Mutual defense pacts may make acts of aggression more costly for the aggressor as their defenders say, but they also make acts of aggression more costly for those shouldering the burden of the pact since all the players are never equal.

The U.S. is not responsible for the defense of the world; it is responsible for the defense of the 50 states that make it up. NATO, or any other of our defense pacts, is thus premised on an absurdity. The premise of a mutual defense pact is that an attack on any one country within the pact is the same as an attack on them all. Well this is nonsense. An attack on Latvia (NATO) is not the same thing as an attack on Peoria. An attack on Colombia (Rio Pact) is not the same thing as an attack on Dubuque. An attack on the Philippines (bilateral agreement) is not the same thing as an attack on Charleston. An attack on Pakistan (bilateral agreement) is not the same thing as an attack on Baton Rouge.  Any policy that pretends these scenarios are the same is based on a ridiculous fiction.

Any policy that would obligate the US to send our sons and daughters to fight a potentially nuclear war over Estonia is misguided and reckless. Since the U.S. will always be the big boy in these agreements, they amount to essentially the U.S. guaranteeing the security of smaller and weaker states without much added security for us in return, also known as freeloading. So if the U.S. is attacked, Trinidad and Tobago have our back (Rio Pact). Whew, I can sleep better at night knowing that.

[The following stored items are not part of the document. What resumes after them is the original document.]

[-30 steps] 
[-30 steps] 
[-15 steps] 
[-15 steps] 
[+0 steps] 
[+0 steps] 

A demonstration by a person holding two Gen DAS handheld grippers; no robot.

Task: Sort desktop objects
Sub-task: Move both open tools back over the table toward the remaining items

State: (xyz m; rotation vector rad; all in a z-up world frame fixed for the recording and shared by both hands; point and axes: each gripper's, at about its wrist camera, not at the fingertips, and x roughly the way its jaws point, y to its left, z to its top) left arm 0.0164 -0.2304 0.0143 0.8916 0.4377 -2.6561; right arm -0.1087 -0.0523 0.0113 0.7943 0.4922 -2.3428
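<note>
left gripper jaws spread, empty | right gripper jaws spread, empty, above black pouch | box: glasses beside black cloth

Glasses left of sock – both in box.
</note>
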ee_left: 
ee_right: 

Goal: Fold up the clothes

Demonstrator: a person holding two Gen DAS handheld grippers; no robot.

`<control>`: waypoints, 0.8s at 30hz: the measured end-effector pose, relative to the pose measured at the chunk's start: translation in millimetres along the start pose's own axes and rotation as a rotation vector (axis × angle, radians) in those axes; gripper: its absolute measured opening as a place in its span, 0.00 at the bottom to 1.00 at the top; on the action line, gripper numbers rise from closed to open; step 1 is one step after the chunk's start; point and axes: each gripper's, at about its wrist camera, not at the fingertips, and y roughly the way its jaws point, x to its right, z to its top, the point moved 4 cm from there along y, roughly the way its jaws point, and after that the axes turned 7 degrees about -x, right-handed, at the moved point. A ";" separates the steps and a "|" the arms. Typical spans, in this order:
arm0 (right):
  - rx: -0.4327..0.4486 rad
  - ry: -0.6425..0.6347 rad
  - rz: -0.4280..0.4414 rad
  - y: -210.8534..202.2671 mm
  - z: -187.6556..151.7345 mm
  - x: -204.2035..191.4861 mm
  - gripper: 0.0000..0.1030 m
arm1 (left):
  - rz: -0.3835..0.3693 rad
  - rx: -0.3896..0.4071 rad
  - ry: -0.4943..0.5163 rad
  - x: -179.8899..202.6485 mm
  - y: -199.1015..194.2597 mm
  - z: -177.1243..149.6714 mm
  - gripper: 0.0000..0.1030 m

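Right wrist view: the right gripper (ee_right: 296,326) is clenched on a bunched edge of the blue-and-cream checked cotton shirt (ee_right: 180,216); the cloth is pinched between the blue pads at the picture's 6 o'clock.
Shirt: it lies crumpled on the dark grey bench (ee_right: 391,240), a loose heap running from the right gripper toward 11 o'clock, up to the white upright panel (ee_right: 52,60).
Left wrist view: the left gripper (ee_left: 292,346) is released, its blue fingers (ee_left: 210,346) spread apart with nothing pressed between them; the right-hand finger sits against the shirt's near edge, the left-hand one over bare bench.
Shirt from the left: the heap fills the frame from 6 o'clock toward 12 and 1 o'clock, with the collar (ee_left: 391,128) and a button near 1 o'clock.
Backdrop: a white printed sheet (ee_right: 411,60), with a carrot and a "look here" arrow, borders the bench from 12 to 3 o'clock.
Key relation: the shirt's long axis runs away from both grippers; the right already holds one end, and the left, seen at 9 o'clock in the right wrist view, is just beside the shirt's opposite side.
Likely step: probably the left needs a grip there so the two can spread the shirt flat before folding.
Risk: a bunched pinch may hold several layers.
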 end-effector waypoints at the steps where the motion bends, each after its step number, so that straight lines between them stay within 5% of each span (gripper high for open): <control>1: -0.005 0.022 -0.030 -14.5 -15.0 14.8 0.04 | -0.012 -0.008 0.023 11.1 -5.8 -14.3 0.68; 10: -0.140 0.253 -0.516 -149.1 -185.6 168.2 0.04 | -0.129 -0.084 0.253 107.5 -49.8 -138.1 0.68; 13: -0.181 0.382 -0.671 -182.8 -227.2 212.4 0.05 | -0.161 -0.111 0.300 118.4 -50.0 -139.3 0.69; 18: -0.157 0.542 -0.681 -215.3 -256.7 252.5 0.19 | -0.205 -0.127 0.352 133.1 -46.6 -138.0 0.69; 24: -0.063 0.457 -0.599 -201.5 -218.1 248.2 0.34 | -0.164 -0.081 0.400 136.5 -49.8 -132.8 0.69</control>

When looked at on the grander scale, our mutual defense agreements may be even more absurd if that is possible. Taken as a whole, the European member nations of NATO have a greater population and combined economic output than either the U.S. or Russia. So in reality, as things currently stand, the relatively less populous and prosperous United States is protecting a relatively more populous and prosperous Europe from an even less populous and prosperous than either Russia? Heck, why isn’t Europe protecting us? And this presumes that Russia is even a treat to Europe, much less the U.S. Russia may or may not be a threat to some of its former satellites, but clearly no sensible person foresees Russian tanks rolling into Germany anytime soon. Germany would only be drawn into a conflict with Russia because of its mutual defense agreement with former Soviet satellites.

The U.S. was able to avoid entangling alliances for the first century and a half plus of our existence because of our fortuitous circumstances. We are a large country protected on two sides by large oceans and bordered on our north and south by relatively friendly neighbors. We didn’t form entangling alliances because we didn’t need them for our defense and we don’t need them now. We should be thankful for our good fortune and take advantage of it by practicing “peace, commerce, and honest friendship with all nations-entangling alliances with none” as Jefferson suggested.

The elements that support the status quo arrangements do so not because they are necessary for the security of the United States. They do so because they want the U.S. to play the role of guarantor of global order, not because we must play it. This is a mug’s game motivated by ideological foolishness and no small amount of greed. We are being played for suckers by much of the world that is freeloading off our defense, and we are risking our safety and security as a result, not enhancing it.

*Note that Washington warned against “permanent alliances” and Jefferson warned against “entangling alliances.” I have sometimes seen entangling alliances mistakenly attributed to Washington by my fellow non-interventionists. I have done it myself in the past. Be careful because this gives the interventionists an opening to nitpick that Washington never said that, and avoid the larger issue.